X-ray computer tomography scanning (X-ray CT) has been adopted for investigating rock's microstructure, which could characterize sample's inner pore structure non-destructively. Image segmentation is the first step towards pore space identification. Segmentation of a porous media means conversion of gray scale CT volumes into different regions that permits quantitative characterization. Macroscopic properties of the segmented image can vary greatly with different segmentation methods. In general, CT images of rock and soil samples are required to convert into binary images of particles and pores. X-ray computer tomography technique could also be used for visualizing the specific bitumen-pore-grain structure of oil sands. Segmentation of oil sands refers to the process of partitioning the image into three regions of void, grains and bitumen. At present, the applicability investigation of various segmentation methods for oil sands seems to lag.
In this study, four methods for identifying bitumen and pore regions from 2D oil sands Micro CT scan images are compared. Image information entropy is used as a weight to calculate the average porosity of the sample. Image-derived porosity obtained according to the segmentation are given in this paper. Several technical issues of image preprocessing of CT images of oil sands are discussed, and the porosity and bitumen content derived from image applied the segmentation methods are compared to the laboratory measurement of oil sands cores. The research presented is the foundation of quantitative pore space analysis and hydraulic modeling of oil sands based on digital cores.

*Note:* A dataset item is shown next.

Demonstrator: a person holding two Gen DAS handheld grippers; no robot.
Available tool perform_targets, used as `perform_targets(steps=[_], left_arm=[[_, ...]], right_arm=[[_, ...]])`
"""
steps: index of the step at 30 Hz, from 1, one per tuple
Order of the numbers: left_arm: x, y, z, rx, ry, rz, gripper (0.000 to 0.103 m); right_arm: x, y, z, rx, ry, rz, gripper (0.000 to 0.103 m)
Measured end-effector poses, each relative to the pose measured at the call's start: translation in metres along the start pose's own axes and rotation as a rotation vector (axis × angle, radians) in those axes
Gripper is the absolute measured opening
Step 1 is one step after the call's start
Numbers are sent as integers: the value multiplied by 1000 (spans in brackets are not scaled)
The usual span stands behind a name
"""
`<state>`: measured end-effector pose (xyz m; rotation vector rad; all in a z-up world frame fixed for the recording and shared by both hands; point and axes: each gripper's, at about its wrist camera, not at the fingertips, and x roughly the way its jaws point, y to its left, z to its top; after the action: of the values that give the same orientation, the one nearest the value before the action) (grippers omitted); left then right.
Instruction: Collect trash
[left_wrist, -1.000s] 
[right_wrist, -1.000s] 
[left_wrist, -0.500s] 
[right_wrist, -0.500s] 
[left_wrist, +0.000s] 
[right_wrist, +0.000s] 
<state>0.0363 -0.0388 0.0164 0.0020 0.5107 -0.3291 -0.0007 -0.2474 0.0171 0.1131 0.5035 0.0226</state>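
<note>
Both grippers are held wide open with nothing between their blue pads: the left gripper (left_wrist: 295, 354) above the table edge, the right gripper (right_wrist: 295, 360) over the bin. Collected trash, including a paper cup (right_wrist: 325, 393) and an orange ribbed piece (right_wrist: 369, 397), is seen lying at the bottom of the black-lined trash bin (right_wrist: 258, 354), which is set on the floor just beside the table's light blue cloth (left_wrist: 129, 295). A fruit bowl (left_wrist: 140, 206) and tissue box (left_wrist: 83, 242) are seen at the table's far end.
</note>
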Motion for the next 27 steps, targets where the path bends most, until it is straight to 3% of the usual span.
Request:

Oil sands is a nature mixture of sand, clay, water, and extra heavy crude oil, which is called bitumen. The most effective oil sand bitumen thermal recovery technology is the steam assisted gravity drainage (SAGD) process. Bitumen is immobile at reservoir temperatures and becomes less viscous or even begin to flow with the increase of temperature. To understand the characterization of pore structures and pore networks of oil sands is regard as a significant approach to evaluate the mechanical and hydraulic properties.